### TASK GOAL
Go through the listing below and output it word for word.

### DATASET CONTENT
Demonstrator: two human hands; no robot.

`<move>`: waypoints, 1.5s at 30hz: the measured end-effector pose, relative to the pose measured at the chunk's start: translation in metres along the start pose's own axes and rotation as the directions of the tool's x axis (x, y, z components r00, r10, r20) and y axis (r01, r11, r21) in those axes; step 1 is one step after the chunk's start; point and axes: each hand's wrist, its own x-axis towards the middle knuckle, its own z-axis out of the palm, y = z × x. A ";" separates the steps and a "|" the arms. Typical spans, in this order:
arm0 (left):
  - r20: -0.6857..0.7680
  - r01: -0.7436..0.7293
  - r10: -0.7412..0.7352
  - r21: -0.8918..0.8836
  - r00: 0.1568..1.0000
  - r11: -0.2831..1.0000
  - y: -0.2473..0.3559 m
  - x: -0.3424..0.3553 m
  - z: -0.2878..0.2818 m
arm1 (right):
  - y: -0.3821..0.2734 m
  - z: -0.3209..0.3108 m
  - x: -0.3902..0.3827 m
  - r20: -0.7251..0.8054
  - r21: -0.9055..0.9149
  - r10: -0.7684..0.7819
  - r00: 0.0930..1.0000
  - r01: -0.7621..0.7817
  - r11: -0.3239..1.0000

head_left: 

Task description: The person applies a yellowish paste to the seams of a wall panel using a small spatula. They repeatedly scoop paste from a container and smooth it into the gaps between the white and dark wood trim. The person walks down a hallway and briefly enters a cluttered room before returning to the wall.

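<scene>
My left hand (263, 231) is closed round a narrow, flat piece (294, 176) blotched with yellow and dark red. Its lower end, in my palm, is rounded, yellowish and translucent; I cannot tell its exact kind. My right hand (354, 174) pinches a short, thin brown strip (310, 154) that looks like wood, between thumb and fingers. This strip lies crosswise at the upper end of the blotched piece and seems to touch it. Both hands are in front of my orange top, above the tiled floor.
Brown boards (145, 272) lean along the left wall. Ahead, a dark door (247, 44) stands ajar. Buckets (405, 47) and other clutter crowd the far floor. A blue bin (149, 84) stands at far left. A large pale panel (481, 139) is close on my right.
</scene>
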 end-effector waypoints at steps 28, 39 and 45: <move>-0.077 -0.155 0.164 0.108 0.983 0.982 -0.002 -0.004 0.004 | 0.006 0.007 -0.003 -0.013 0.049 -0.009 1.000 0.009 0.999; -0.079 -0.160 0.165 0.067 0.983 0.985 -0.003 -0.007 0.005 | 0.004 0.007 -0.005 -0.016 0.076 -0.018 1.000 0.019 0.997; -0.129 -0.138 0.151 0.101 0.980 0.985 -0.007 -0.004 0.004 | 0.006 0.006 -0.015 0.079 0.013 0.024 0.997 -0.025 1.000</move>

### WORKED SOLUTION
Demonstrator: two human hands; no robot.

`<move>`: waypoints, 1.5s at 30hz: the measured end-effector pose, relative to the pose measured at the chunk's start: translation in metres along the start pose's own axes and rotation as the directions of the tool's x axis (x, y, z components r00, r10, r20) and y axis (r01, r11, r21) in those axes; step 1 is one step after the chunk's start; point and axes: each hand's wrist, its own x-axis towards the middle knuckle, its own z-axis out of the palm, y = z × x. A ";" separates the steps and a "|" the arms. Typical spans, in this order:
arm0 (left):
  - r20: -0.6857..0.7680
  - r01: -0.7436..0.7293
  - r10: -0.7412..0.7352
  - r21: -0.8918..0.8836
  - r00: 0.1568..1.0000
  - r11: -0.2831..1.0000
  - y: -0.2473..0.3559 m
  - x: -0.3424..0.3553 m
  - z: -0.2878..0.2818 m
arm1 (right):
  - y: -0.3821..0.2734 m
  - z: -0.3209..0.3108 m
  - x: -0.3902..0.3827 m
  - r20: -0.7251..0.8054
  - r21: -0.9055..0.9149
  - r10: -0.7684..0.7819
  - r00: 0.0930..1.0000
  - r01: -0.7621..0.7817
  - r11: -0.3239..1.0000

head_left: 

Task description: The person applies a yellowish paste to the seams of a wall panel using a small spatula. They repeatedly scoop paste from a container and smooth it into the gaps between the white and dark wood trim. The person walks down a hallway and briefly enters a cluttered room before returning to the wall.

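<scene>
My left hand (263, 231) is closed round a narrow, flat piece (294, 176) blotched with yellow and dark red. Its lower end, in my palm, is rounded, yellowish and translucent; I cannot tell its exact kind. My right hand (354, 174) pinches a short, thin brown strip (310, 154) that looks like wood, between thumb and fingers. This strip lies crosswise at the upper end of the blotched piece and seems to touch it. Both hands are in front of my orange top, above the tiled floor.
Brown boards (145, 272) lean along the left wall. Ahead, a dark door (247, 44) stands ajar. Buckets (405, 47) and other clutter crowd the far floor. A blue bin (149, 84) stands at far left. A large pale panel (481, 139) is close on my right.
</scene>
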 end-effector waypoints at steps 28, 39 and 45: <move>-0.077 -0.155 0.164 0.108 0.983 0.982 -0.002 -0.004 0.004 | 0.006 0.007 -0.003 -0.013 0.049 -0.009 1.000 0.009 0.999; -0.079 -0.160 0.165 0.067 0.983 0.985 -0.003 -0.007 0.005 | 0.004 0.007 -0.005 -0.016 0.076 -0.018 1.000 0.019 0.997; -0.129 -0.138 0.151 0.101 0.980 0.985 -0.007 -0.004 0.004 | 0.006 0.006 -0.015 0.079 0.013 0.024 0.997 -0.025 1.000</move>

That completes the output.